WORK REQUIRED — Look through the material below and copy exactly the lines from the line with "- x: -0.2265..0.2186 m" to the line with "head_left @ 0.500", those two lines included.

RECORDS SHOWN —

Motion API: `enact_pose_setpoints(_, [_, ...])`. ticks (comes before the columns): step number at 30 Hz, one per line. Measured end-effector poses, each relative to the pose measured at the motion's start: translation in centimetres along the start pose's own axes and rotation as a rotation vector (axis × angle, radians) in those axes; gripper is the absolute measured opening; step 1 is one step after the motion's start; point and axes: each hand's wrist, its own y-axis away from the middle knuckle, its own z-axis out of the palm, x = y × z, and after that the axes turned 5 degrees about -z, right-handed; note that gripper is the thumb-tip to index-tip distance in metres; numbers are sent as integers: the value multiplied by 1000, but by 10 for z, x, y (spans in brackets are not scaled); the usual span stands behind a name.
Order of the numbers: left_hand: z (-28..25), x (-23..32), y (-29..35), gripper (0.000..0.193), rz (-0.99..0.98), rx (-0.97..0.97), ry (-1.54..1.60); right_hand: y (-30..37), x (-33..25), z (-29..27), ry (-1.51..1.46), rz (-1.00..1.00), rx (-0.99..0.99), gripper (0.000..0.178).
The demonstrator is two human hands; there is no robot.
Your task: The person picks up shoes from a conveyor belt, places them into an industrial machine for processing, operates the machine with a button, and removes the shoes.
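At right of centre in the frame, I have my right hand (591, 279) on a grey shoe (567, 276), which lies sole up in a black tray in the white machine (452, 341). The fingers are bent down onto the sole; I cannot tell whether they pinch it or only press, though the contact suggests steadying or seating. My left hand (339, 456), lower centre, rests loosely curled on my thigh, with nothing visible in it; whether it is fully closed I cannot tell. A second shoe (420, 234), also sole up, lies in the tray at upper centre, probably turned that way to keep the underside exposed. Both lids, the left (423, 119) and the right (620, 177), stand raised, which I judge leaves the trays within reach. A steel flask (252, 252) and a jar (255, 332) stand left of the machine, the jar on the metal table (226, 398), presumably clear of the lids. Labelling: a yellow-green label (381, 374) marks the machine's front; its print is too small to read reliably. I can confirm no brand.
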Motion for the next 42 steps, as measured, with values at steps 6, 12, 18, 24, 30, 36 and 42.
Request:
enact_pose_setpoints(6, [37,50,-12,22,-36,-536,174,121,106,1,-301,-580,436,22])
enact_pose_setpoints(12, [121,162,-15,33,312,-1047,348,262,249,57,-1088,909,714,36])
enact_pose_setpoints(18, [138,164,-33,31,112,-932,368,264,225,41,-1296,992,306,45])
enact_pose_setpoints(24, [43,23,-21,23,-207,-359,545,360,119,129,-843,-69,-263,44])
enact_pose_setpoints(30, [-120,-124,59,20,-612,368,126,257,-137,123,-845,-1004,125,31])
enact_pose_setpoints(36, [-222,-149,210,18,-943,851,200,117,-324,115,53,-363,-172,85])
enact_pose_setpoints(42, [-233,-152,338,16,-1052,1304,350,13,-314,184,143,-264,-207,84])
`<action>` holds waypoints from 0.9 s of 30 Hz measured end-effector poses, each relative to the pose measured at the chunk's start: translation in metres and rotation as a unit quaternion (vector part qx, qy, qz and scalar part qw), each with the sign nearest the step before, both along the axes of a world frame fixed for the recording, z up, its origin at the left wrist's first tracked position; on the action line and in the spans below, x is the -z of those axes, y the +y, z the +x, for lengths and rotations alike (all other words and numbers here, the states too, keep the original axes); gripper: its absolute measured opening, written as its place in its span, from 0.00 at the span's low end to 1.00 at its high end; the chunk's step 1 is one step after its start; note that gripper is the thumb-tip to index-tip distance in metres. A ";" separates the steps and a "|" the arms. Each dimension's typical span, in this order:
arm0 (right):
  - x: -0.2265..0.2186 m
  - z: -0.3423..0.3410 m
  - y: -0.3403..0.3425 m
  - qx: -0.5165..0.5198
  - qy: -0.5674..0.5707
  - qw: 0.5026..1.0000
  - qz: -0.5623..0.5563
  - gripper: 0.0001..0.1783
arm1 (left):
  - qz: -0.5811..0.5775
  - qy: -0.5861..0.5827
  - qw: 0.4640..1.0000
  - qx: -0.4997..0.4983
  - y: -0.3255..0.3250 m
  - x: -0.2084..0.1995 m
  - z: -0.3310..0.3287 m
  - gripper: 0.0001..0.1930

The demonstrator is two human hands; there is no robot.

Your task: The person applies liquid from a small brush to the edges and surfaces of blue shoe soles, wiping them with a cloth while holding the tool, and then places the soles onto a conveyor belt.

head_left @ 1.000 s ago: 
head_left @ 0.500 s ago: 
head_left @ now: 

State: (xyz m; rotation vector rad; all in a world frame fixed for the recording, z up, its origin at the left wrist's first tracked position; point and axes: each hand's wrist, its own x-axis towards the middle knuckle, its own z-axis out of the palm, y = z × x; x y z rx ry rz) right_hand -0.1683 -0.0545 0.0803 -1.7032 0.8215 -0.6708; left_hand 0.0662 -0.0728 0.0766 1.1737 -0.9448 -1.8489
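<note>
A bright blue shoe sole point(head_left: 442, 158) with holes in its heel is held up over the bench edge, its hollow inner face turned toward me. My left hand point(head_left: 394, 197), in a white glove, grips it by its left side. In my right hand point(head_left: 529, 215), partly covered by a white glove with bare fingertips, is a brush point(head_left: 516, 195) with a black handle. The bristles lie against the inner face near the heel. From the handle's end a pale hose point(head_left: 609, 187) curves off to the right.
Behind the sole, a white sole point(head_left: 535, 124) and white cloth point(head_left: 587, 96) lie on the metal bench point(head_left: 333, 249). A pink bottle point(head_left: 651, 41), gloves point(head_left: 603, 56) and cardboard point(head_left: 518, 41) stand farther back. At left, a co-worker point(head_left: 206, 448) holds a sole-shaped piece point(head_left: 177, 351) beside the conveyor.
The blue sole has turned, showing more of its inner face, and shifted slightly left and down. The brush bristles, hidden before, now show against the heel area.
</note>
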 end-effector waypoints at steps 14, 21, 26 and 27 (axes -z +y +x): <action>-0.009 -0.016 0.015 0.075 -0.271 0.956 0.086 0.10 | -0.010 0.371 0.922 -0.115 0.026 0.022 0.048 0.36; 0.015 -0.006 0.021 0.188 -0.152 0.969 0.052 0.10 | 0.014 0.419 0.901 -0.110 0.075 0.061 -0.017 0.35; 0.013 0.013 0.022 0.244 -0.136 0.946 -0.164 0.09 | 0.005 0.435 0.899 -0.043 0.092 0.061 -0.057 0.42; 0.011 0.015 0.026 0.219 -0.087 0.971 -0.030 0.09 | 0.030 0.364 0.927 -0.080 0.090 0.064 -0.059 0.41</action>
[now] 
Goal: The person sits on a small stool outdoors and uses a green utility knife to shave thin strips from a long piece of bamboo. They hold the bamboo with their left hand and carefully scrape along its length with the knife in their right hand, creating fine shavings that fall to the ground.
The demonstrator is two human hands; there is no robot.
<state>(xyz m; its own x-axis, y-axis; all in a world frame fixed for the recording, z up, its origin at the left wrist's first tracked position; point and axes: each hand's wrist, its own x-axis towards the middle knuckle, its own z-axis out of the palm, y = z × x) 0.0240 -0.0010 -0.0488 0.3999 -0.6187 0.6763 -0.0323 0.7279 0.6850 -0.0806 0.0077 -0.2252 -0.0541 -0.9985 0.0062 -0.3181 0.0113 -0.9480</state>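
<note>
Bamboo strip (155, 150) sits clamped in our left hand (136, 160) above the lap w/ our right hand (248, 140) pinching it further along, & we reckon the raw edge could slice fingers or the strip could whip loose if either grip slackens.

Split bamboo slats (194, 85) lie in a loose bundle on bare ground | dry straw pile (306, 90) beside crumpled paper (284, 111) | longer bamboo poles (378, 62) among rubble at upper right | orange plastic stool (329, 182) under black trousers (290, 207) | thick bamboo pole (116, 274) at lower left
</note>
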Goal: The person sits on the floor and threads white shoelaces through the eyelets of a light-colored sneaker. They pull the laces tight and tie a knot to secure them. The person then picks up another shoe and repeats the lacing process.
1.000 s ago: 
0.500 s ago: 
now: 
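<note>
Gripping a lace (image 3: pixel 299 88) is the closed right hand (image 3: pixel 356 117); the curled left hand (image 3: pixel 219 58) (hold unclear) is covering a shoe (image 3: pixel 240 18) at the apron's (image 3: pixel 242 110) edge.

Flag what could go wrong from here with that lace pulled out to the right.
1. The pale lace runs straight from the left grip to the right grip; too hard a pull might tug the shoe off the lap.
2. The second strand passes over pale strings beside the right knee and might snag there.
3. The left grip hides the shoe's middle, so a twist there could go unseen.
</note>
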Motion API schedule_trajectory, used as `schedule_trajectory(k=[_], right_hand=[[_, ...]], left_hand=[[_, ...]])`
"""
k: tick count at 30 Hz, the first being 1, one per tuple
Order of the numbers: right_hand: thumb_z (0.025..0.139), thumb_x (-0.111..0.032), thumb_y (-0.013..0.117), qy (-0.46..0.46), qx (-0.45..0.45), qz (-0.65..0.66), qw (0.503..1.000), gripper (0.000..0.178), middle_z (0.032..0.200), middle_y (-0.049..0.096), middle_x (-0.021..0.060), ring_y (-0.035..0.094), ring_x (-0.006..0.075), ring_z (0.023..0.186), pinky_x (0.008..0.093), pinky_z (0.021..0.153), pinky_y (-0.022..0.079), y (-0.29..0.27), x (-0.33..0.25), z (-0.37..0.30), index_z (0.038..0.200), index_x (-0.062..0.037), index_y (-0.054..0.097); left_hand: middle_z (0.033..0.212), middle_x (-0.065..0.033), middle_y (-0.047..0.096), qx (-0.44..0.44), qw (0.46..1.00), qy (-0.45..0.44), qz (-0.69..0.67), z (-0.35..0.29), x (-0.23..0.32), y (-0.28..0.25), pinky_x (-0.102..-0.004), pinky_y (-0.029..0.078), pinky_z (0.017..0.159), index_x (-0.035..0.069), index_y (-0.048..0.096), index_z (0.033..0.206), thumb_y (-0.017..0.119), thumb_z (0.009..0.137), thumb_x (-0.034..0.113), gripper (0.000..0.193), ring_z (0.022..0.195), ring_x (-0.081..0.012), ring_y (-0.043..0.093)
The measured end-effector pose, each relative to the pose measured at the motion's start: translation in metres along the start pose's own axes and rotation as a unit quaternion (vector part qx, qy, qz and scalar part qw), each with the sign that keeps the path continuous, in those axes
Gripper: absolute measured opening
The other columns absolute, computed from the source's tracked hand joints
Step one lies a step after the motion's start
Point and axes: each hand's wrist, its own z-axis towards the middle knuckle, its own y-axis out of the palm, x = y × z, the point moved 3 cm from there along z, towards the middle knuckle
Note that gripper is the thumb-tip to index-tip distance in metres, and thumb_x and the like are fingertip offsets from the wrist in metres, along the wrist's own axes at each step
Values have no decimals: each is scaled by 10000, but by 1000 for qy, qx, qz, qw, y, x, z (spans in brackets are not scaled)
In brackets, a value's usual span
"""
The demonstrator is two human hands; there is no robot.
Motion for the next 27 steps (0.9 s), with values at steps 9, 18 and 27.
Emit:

RESULT FOR THIS TASK —
  - x: -0.2265..0.2186 m
  - z: -0.3423..0.3410 m
  - y: -0.3403..0.3425 m
  - qx: -0.5165..0.5198
  - qy: -0.5674..0.5707
  - qw: 0.5026..1.0000
  - qz: -0.5623..0.5563
  - gripper: 0.0001..0.1783
arm1 (left):
  - qz: -0.5811..0.5775
  - qy: -0.5861..0.5827
  - qw: 0.4640..1.0000
  - qx: -0.4997..0.4983
  - y: -0.3255..0.3250 m
  - x: -0.2084..0.1995 m
  - z: -0.3310..0.3287 m
  - gripper: 0.0001..0.1930

The demonstrator is two human hands; there is no robot.

Your task: The person applies liquid from a small brush to the edges and surfaces of blue shoe soles, wiping them with a cloth while holding the tool, and then places the soles onto a conveyor belt.

head_left @ 1.000 s ago: 
head_left @ 0.500 s ago: 

Nothing else belongs to this exercise.